To sum up my experience at the hostel, I could get the same effect by drinking at home and watching the BBC. I know, that was below the belt. I`ll try not so hard to tell people how to live their lives.

I just ask myself, "How did I end up here?" The warning signs were there. Rasta Max (to be fair, he`s really friendly) greets me when I get off the bus and hands me a flier for the hostel that says: "We have a bar, Yeah!!!" He tells me there is tour of the vineyards that I can go on by bike. I`ll get really wasted and have trouble riding home he tells me. I suppose I was overly enticed by the free taxi ride to the hostel.

But things have improved since then. My new lodging is sweet. I finally get the rest I need and this afternoon I go riding for a couple of hours. I`m chasing the hills in The San Martin Park. The Golden Gate Park of Argentina. The wind is crisp and I can appreciate the statuesque trees. I peddle up to the heights and get a glimpse of the foothills of the Andes. My bike, the Obsidian Ocelot, responds well for only having one gear.

And to celebrate my newfound liberation from the hostel, I go on a world eating tour. I head to the Mercado Central (a market with all kinds of meat, seafood, veggies, fruit and spices), where I have found a food stall near the back. I eat with the blue collar workers. I have discovered I can east 3 empanadas and a glass of O.J. for 60 cents. I`ll eat there 3 times a day and I`ll have all the yummy calories I need. I AM AN EMPANADA EATING MACHINE.

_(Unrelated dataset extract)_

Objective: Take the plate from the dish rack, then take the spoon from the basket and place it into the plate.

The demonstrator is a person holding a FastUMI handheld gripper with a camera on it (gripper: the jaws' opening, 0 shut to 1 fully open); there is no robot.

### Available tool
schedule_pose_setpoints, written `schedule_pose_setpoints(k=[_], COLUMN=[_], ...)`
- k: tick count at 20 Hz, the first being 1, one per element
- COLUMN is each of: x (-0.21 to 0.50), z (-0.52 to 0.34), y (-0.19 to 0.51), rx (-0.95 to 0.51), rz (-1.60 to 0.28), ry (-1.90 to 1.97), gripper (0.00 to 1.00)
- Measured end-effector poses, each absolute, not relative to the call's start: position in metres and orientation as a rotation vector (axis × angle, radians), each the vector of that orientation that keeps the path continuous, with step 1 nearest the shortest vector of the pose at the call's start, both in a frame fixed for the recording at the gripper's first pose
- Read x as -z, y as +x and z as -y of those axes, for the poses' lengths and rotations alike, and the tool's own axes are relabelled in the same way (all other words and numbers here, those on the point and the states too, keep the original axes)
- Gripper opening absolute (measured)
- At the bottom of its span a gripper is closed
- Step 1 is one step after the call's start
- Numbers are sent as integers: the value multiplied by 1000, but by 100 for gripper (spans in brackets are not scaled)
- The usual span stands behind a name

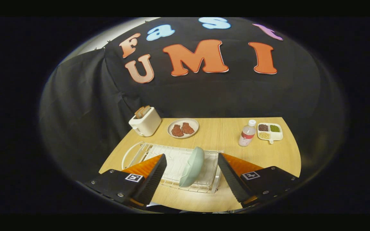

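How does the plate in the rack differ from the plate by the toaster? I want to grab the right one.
The plate in the rack is pale green, stands on edge in the dish rack and is empty, between the open fingers of the gripper. The plate by the toaster is cream, lies flat on the table beside the toaster and holds two brown pieces of food. Both look round.

Smooth matt plate (191, 166), white wire dish rack (175, 160), perhaps coated metal, wood-grain table (223, 131)
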State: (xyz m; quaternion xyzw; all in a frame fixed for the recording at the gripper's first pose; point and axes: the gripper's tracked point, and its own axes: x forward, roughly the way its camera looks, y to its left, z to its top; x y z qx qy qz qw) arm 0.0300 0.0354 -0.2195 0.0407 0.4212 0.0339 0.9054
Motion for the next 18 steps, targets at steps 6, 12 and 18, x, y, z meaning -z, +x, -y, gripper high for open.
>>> schedule_pose_setpoints(k=[6, 12, 18], x=[274, 305, 327], z=[-43, -51, -66], y=[19, 19, 22], rx=[-57, -44, -35], rz=[-1066, -1169, -1240], ry=[96, 79, 45], gripper=[89, 78, 63])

I also eat ice cream again at Chini`s, suppossedly the best creamerie in the city. But the place I ate last night across the street is better. Anyway, I`m eating an enormous cone of chocolate and dulce de leche. I purposefully sit in front of the window so the Argentines can see the ridiculous smile on my face. People pass by and stare at me. I`m sorry, but if you`ve been riding in the cold all afternoon, you need food. Your body demands disgusting quantities of it. And my face responds with radiant pleasure. Chini`s never had advertising this good.

I also eat at the happiest place on earth, McDonald`s. Los Arcos Dorados. The Golden Arches. I`m sorry, but when your tired, hungry, and you need a place to change money where no one else will, McDonald`s is where you will go. I eat 3 cheeseburgers and McNuggets (which are terrible by the way). DECADENCE AND SATURNALIA HAVE NOT BEEN ACHIEVED ON THIS LEVEL SINCE TITANICUS ANDRONICUS. Ronald McDonald, you are my hero. You truly are the king of kings, Ronald.

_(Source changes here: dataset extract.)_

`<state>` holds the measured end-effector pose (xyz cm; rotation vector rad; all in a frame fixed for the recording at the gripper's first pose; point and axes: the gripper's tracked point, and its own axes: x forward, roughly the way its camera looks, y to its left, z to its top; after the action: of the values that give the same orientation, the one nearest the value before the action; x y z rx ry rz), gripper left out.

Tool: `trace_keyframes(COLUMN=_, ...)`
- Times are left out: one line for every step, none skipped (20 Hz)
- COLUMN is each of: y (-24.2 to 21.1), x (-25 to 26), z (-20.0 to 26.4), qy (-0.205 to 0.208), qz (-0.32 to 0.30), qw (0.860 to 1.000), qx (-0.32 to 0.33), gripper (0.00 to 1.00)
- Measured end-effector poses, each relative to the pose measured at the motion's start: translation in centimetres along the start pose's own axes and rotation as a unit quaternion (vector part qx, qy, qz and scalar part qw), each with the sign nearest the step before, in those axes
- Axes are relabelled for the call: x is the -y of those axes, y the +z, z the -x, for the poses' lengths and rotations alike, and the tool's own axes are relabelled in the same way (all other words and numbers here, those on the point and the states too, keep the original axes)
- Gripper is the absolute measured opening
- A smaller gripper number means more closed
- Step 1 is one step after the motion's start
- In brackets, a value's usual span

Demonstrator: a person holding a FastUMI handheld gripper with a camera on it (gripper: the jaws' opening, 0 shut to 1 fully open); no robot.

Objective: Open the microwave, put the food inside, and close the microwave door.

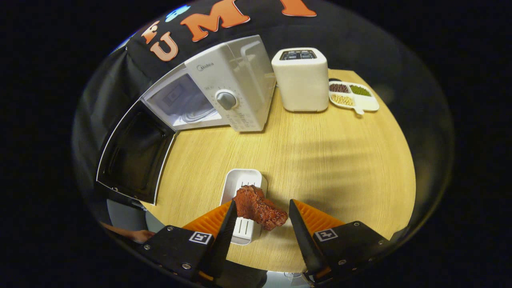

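Observation:
A brown chunk of meat lies across the right rim of a small white slotted tray on the wooden table. My gripper is open around it. The left fingertip is against the meat's side, while a gap separates the right fingertip from it. Beyond and to the left stands the white microwave. Its door is swung wide open toward me, showing the lit cavity with a glass turntable inside.
A white toaster stands right of the microwave, and a divided white dish of beans sits beyond it. The round wooden table has bare room ahead and to the right. A person's hand shows below the open door.

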<state>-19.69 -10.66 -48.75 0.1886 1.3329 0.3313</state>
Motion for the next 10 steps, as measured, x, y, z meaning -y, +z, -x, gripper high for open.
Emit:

We`ve only got a few more geographical regions left, and we`ll have won! It`s only a matter of time before we have one in North Korea, Iraq, and rural Iran. George W.`s axis of evil will be vanquished. If we`re going to get serious about stopping terror, we need GW to put a McD`s on every corner of the globe. Lets put one in Indonesia for good measure too. And what better way to ring in the departure of Castro by putting one in Cuba when the time comes?

The Argentines love the stuff. Little Mendocinos gobbling it up with Mcsmiles on their faces. Madres y abuelos andan con MCsonrisas muy grandes porque sus niņos estan contentos por un minuntito. Not a trace of enmity towards the U.S. Honestly, how can you be mad at us if we give you delicious hamburgers?

Farewell, Hostel Itaku. My strength and wit you cannot puncture.

The author apologizes for this long and weary rant.